• Your task:
All lines from the first line of the material up to and including the line with "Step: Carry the" must be copied exactly, and no others.

• The data:

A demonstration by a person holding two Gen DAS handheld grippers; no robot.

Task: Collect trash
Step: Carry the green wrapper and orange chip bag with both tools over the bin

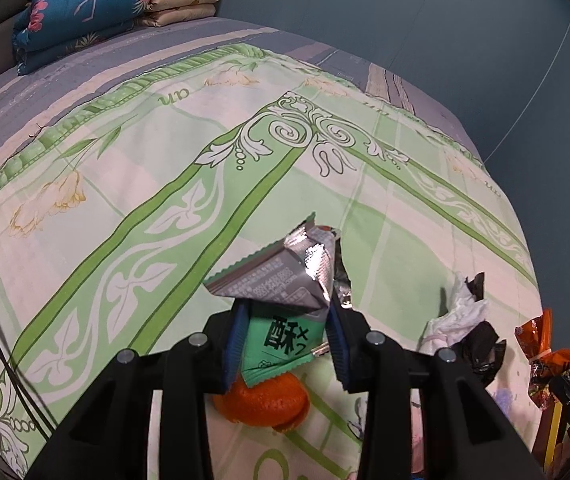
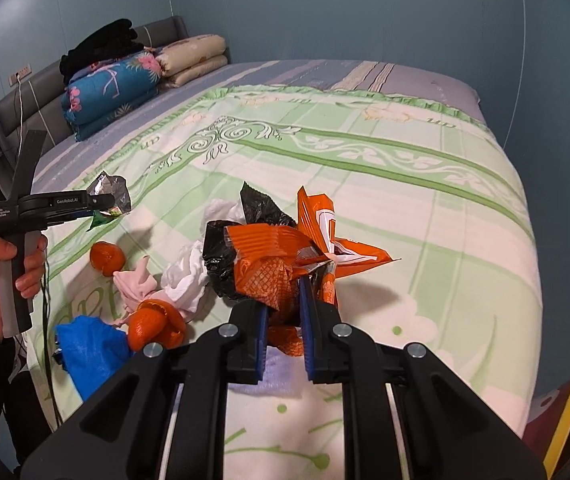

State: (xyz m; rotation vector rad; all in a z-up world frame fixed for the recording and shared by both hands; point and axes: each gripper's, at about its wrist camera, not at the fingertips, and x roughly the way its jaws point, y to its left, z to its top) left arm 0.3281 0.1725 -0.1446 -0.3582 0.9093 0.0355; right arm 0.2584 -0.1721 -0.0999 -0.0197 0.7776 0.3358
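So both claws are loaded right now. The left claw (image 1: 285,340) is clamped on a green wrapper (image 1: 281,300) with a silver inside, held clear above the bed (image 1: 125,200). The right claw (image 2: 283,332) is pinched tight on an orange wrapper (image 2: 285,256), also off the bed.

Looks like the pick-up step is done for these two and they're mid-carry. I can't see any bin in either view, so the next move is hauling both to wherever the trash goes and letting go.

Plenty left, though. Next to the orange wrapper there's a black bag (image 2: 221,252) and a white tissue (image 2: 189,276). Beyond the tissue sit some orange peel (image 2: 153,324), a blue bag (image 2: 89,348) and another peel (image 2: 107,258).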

• Answer for the task:
A demonstration by a person holding two Gen DAS handheld grippers; no robot.

Task: Collect trash
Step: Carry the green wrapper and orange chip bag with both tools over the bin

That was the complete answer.